WHAT THE TASK ASKS:
Which lines have the string "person"? Copy all of them from the entries below.

━━━ RECORDS PROVIDED

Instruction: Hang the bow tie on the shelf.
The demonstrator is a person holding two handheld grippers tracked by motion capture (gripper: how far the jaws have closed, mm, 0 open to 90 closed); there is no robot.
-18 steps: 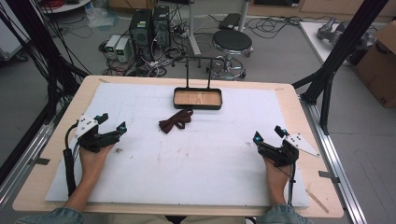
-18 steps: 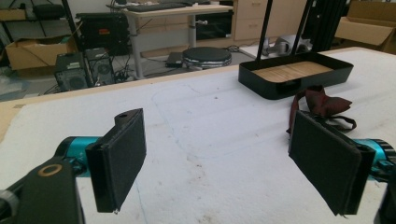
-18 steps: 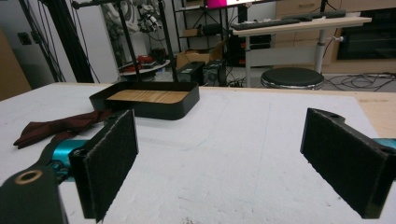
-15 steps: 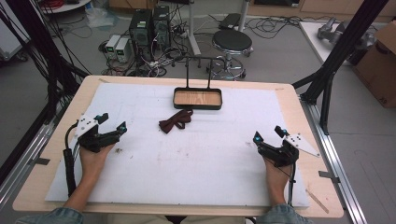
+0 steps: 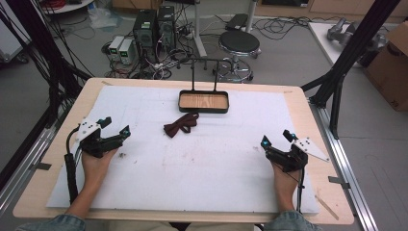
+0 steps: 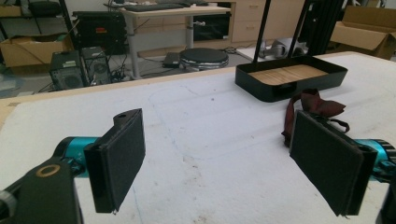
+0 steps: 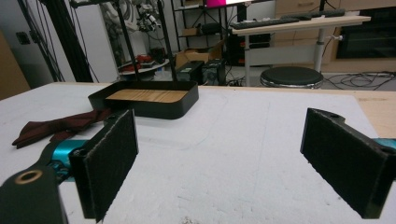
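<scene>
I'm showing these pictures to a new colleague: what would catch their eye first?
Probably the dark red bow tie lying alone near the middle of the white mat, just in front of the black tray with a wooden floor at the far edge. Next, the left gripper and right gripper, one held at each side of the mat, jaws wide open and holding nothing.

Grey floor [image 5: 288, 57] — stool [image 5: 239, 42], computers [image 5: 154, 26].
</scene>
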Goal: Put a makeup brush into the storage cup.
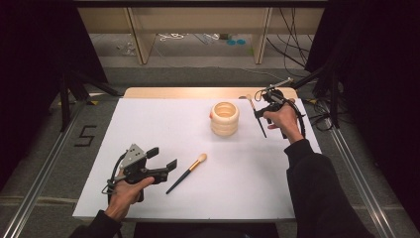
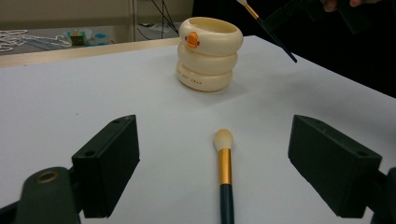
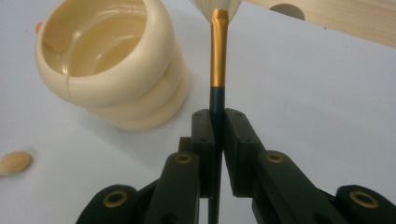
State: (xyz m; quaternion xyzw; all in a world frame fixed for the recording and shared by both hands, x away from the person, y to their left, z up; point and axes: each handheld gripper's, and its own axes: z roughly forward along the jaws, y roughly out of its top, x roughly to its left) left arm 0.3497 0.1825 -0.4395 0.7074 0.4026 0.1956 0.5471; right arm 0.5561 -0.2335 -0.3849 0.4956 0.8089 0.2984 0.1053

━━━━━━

ANSWER FOR THE TASK:
The demonstrator is a person holding two handheld grippers tracked by motion capture (gripper: how far the jaws have closed, mm, 0 open to 90 closed); there is no robot.
State: (xyz m; quaternion xyzw; all in a world frame fixed for the recording and shared by both hands, x away from the person, y to their left, z up; point and axes: each handheld gripper's, and its own axes: z roughly forward along the jaws, y roughly out of its top, x roughly to its left) left arm 0.3497 0.1825 -0.4395 0.7074 0.4026 0.1956 0.5471; right arm 0.5561 -0.2335 -0.3849 0.4956 0.8089 0.2984 0.1053

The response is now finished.